### Work to be completed
Pull every line that holds the word "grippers" from the entries.

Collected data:
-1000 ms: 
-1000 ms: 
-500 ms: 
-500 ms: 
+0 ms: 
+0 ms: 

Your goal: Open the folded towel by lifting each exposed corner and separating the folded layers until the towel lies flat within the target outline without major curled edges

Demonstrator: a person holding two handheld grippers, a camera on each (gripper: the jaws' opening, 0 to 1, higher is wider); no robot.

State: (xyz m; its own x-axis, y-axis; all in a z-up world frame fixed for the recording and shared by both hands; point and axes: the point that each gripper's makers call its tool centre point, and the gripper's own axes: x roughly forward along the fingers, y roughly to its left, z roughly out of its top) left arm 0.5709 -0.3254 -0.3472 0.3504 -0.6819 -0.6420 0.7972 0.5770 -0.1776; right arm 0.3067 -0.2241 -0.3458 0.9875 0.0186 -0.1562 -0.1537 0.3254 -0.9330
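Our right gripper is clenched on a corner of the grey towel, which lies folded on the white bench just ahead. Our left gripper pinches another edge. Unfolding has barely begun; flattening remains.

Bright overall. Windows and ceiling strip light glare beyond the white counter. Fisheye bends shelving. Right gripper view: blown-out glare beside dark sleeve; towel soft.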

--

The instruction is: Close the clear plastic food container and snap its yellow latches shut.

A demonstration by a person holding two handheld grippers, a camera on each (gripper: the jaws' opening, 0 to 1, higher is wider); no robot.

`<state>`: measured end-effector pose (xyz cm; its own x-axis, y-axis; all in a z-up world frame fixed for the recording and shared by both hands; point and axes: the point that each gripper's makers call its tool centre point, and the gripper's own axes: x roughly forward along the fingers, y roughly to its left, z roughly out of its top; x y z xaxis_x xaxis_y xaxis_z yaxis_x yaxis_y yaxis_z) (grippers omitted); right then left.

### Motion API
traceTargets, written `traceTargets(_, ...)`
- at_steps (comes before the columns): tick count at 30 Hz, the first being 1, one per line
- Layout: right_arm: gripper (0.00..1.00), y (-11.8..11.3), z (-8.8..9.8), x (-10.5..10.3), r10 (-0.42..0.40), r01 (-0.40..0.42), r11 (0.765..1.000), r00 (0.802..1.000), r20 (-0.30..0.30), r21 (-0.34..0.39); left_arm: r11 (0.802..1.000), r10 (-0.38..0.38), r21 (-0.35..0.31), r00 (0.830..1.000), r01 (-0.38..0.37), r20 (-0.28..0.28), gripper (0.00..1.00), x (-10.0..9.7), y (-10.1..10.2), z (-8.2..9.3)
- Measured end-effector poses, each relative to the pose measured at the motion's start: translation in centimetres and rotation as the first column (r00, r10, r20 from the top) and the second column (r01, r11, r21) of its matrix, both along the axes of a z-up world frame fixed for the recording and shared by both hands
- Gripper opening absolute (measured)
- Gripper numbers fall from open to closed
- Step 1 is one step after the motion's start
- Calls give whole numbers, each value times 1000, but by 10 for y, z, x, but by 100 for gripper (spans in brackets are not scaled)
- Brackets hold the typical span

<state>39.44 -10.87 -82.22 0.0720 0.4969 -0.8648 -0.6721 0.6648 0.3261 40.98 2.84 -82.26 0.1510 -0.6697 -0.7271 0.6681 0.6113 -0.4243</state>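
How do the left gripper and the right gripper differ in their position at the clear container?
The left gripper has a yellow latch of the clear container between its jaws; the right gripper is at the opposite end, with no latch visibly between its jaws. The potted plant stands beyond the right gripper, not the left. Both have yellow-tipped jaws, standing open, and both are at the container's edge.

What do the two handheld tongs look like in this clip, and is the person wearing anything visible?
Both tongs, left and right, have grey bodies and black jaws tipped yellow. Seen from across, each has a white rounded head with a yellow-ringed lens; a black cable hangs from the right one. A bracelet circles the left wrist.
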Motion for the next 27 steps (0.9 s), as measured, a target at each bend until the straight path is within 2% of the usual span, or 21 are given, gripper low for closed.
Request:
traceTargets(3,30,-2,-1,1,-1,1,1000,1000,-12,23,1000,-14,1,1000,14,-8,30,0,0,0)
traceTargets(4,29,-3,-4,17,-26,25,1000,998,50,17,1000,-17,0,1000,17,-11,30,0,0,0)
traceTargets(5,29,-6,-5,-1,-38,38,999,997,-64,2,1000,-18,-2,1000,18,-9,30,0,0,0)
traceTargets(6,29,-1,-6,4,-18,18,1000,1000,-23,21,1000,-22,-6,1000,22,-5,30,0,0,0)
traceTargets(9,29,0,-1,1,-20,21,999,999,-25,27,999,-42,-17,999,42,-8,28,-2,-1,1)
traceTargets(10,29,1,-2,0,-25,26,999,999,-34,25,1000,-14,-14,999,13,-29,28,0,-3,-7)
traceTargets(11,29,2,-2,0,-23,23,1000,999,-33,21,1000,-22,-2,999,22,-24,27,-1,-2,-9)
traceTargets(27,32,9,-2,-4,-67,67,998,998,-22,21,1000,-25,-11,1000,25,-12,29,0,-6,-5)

### Reply
Demonstrator: a person holding two handheld grippers, a camera on each (gripper: the jaws' opening, 0 to 1, higher is wider); no robot.
A demonstration by a person holding two handheld grippers, a camera on each (gripper: the jaws' opening, 0 to 1, higher is wider); no robot.
`<state>`: measured end-effector pose (xyz cm; its own x-axis, y-axis; all in a z-up world frame fixed for the recording and shared by both hands; point and axes: the point that each gripper's makers call its tool centre point, and the gripper's own axes: x roughly forward along the fingers, y roughly to its left, z roughly out of its top; x y z xaxis_x xaxis_y xaxis_z yaxis_x yaxis_y yaxis_z) (grippers omitted); right then left.

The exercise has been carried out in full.